Rebecca Trager speaks to a US team developing a sign language lexicon for chemistry concepts that combines form with meaning to make the field more accessible for everyone
Until a few years ago, Deaf students and sign language interpreters in Christina Goudreau Collison’s chemistry class at Rochester Institute of Technology (RIT) in the US would fingerspell terms like SN 2 for a bimolecular nucleophilic substitution reaction. Now, they move their hands in a fluid movement to indicate how starting materials transform via a transition state into the final product.
Besides SN 2 reactions, conventional organic chemistry textbooks name several other reaction pathways including unimolecular nucleophilic substitution (SN 1), unimolecular elimination (E1) and bimolecular elimination (E2). Goudreau Collison says there are five major mechanisms in organic chemistry that haven’t yet been formally named. That’s why she and her team created a sign they call syn-3, which models the transition state and intermediate when a brominium bridge forms across a π bond, for example. The same syn-3 sign can also be used when describing oxymercuration, epoxidation and cyclopropanation since all have similar transition states.
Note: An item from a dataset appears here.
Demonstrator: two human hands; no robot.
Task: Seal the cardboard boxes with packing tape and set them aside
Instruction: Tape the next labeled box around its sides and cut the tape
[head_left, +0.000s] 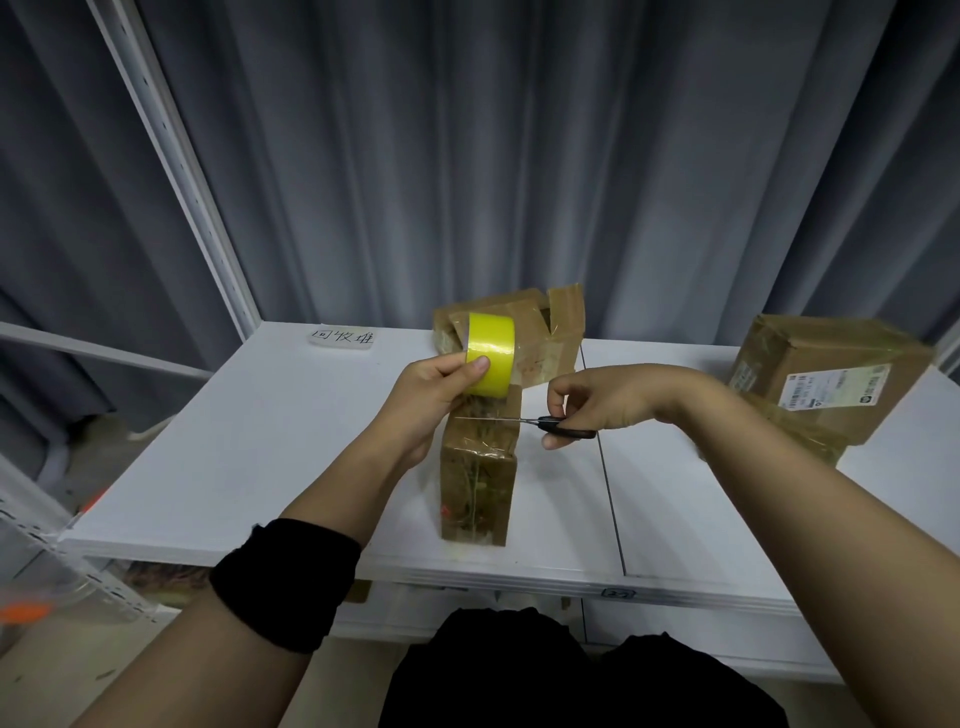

It was a lot better than reading – it was kinaesthetic
They also developed a sign they call syn-4 to describe the transition states for reactions such as hydroboration, hydrogenation, dihydroxylation and ozonolysis. Deaf and hard of hearing students now group these reactions together as syn-4. Their hearing peers, meanwhile, might have missed the mechanistic correlations between them. When hands become models, it changes the two-dimensional static framework of writing reactions into 3D opportunities for students to conceptualise the repercussions of the transition state.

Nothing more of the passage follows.